BRIEF:
Your answer must be only the lines below from the one containing "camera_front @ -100" through the one containing "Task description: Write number", copied exactly, with the pictures left out.

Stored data
####################
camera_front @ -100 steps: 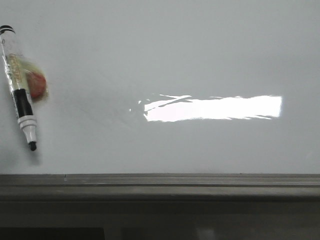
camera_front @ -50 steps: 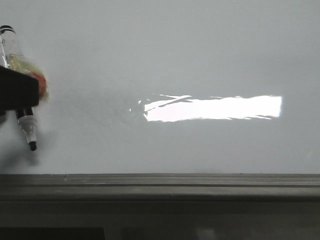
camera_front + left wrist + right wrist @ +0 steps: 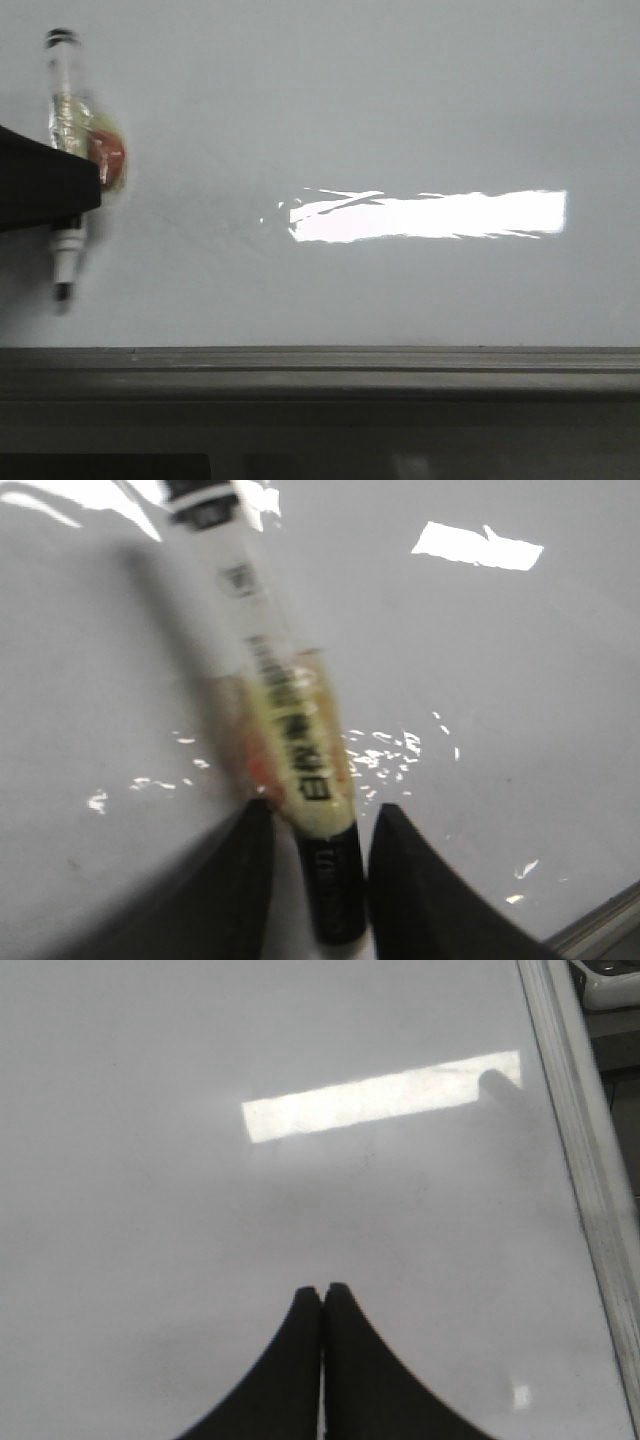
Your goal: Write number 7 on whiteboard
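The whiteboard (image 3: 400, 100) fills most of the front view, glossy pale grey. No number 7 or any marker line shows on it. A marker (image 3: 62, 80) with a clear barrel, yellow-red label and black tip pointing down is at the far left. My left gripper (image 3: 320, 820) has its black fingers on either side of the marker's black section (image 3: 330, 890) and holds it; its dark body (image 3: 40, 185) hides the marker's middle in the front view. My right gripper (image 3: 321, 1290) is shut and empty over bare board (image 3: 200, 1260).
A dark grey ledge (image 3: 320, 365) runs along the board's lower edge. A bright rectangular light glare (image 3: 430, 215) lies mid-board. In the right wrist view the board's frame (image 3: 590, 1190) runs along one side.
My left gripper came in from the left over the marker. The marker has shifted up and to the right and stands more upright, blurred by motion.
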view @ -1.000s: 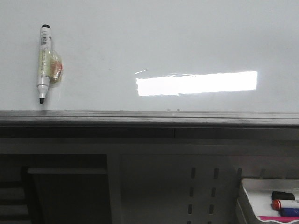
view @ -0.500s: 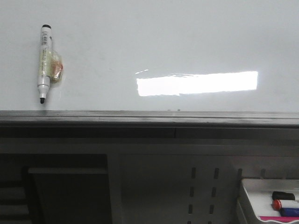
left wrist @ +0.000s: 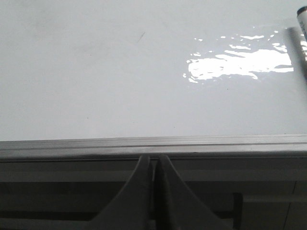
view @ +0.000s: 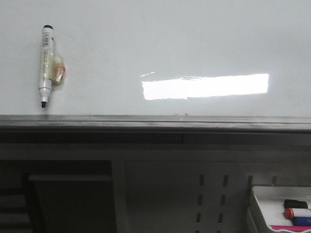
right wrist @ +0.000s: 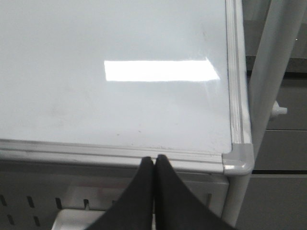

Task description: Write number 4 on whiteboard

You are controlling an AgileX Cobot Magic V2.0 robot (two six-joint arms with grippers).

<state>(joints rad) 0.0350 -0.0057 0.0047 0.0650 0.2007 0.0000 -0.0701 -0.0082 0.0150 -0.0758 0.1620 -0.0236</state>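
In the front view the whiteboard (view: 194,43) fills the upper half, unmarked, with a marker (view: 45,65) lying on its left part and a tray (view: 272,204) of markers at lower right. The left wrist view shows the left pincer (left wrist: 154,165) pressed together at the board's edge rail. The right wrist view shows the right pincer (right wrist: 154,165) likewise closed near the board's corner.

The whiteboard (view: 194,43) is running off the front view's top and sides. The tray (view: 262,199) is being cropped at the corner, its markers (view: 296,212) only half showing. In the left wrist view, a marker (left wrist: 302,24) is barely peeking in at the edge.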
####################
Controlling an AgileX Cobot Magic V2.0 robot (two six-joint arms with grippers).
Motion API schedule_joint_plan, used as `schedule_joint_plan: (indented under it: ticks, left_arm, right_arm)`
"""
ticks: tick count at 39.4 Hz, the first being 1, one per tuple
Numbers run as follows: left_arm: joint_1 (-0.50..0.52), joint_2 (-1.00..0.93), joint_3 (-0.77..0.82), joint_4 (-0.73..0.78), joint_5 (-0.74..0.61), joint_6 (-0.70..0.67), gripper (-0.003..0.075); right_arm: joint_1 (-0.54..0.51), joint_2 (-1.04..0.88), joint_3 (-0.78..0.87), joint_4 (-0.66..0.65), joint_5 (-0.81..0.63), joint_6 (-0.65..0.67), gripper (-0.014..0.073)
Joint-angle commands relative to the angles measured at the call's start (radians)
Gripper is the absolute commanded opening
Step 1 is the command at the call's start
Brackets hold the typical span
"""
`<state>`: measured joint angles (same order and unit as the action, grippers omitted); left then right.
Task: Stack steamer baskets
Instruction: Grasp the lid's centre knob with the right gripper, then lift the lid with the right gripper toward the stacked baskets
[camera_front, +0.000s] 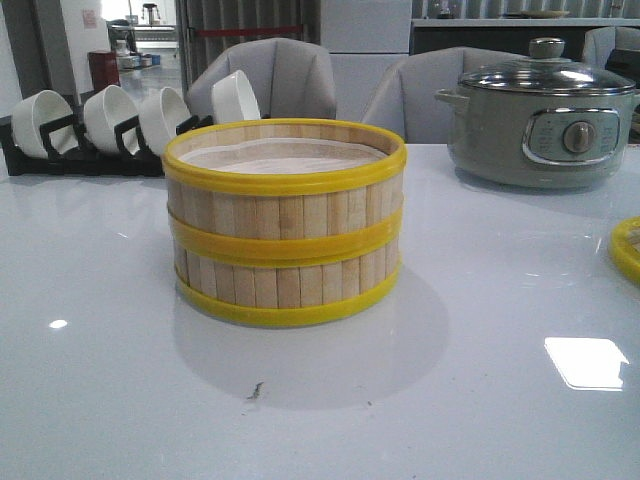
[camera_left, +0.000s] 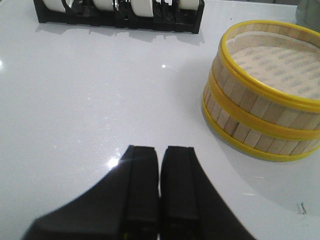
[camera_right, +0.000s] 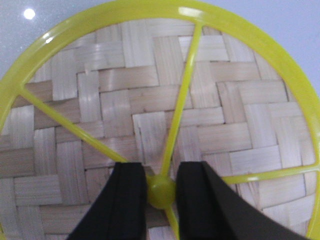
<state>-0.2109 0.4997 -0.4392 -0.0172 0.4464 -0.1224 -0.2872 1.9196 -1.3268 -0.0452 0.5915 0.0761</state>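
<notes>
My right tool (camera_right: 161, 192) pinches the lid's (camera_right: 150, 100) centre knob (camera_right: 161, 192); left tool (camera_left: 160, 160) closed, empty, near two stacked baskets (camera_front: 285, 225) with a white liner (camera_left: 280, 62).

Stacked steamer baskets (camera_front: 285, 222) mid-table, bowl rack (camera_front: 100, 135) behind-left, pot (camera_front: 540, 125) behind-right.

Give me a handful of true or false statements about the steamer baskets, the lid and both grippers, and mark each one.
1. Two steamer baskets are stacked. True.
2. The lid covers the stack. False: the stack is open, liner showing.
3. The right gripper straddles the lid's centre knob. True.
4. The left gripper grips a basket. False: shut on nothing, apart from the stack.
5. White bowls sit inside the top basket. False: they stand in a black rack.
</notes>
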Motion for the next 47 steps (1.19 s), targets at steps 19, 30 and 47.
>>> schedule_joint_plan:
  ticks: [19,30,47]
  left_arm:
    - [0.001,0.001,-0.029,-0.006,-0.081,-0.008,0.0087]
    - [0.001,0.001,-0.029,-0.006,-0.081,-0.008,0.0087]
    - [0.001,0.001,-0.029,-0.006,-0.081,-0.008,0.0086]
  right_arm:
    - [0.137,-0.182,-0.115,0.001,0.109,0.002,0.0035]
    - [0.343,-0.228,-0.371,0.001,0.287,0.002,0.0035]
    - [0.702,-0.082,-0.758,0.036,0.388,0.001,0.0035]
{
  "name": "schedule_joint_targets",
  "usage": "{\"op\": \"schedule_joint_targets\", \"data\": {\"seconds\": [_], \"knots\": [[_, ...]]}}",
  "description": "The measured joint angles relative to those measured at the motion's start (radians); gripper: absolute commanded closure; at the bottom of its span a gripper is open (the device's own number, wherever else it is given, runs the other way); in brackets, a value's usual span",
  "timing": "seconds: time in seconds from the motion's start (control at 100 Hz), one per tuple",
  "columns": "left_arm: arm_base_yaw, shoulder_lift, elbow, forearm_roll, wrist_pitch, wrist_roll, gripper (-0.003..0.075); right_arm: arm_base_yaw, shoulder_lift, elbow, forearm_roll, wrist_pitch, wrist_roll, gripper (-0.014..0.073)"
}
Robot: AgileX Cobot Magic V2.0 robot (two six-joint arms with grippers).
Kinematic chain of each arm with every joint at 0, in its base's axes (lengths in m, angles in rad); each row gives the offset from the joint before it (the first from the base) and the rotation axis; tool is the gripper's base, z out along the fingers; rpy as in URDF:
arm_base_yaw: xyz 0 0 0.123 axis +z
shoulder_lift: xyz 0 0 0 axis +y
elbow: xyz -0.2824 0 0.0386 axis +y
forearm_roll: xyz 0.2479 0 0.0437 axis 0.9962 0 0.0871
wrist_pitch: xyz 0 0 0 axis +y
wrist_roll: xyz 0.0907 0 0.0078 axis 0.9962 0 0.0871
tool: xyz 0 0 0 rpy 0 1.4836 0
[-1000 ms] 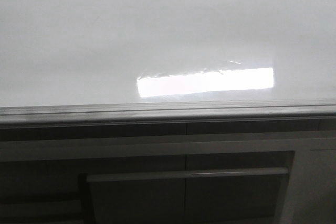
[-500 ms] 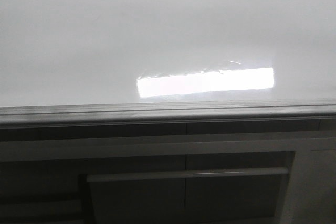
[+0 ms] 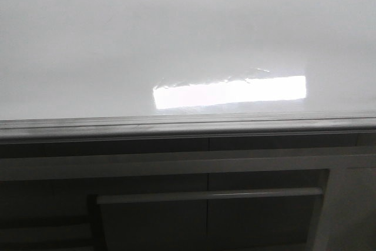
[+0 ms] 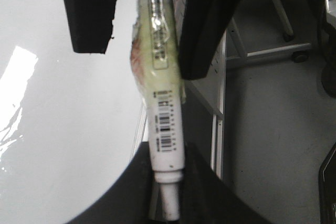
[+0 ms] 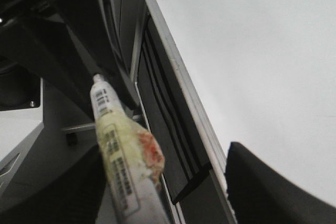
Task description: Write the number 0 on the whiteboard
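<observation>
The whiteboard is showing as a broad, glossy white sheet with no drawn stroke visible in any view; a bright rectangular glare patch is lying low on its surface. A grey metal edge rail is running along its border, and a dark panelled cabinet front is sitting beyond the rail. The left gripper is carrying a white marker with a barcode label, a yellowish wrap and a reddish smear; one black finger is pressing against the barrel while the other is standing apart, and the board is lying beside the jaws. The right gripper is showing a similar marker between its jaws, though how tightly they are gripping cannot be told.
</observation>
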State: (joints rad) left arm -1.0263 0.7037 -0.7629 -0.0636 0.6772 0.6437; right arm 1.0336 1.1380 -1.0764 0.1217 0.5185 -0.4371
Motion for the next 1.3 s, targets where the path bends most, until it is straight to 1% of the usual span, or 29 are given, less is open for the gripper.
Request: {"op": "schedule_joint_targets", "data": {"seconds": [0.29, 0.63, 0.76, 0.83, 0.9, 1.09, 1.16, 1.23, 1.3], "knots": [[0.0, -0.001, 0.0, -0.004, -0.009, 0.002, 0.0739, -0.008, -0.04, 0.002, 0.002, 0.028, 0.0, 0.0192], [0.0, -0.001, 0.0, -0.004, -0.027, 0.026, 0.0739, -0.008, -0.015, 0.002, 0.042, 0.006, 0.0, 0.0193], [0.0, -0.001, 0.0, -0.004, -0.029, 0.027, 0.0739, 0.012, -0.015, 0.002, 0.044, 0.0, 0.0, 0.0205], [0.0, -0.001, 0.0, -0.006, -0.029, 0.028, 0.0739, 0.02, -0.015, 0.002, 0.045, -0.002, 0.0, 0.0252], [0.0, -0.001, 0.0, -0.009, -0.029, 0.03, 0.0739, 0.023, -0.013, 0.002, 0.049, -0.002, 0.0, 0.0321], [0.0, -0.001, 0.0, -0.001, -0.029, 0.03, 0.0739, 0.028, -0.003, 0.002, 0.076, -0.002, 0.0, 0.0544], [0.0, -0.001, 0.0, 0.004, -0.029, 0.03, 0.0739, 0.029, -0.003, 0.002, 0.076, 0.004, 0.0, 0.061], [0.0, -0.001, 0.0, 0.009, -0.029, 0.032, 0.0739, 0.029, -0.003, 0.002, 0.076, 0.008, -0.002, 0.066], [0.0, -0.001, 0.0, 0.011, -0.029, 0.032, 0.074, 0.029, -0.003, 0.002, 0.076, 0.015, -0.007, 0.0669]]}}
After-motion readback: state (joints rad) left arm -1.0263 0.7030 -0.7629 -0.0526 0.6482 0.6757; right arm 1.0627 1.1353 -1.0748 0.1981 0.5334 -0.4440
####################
FINISHED TASK:
camera_front @ -100 steps: 
camera_front @ -50 steps: 
camera_front + left wrist + right wrist @ +0 steps: 
Your goal: Write number 7 on whiteboard
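The whiteboard (image 3: 400, 100) fills most of the front view, glossy pale grey. No number 7 or any marker line shows on it. A marker (image 3: 62, 80) with a clear barrel, yellow-red label and black tip pointing down is at the far left. My left gripper (image 3: 320, 820) has its black fingers on either side of the marker's black section (image 3: 330, 890) and holds it; its dark body (image 3: 40, 185) hides the marker's middle in the front view. My right gripper (image 3: 321, 1290) is shut and empty over bare board (image 3: 200, 1260).
A dark grey ledge (image 3: 320, 365) runs along the board's lower edge. A bright rectangular light glare (image 3: 430, 215) lies mid-board. In the right wrist view the board's frame (image 3: 590, 1190) runs along one side.
My left gripper came in from the left over the marker. The marker has shifted up and to the right and stands more upright, blurred by motion.
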view @ -1.000s: 
view @ -0.500s: 
left wrist @ +0.000s: 
view @ +0.000s: 
right wrist @ +0.000s: 

Task description: Write number 4 on whiteboard

No part of the exercise remains open.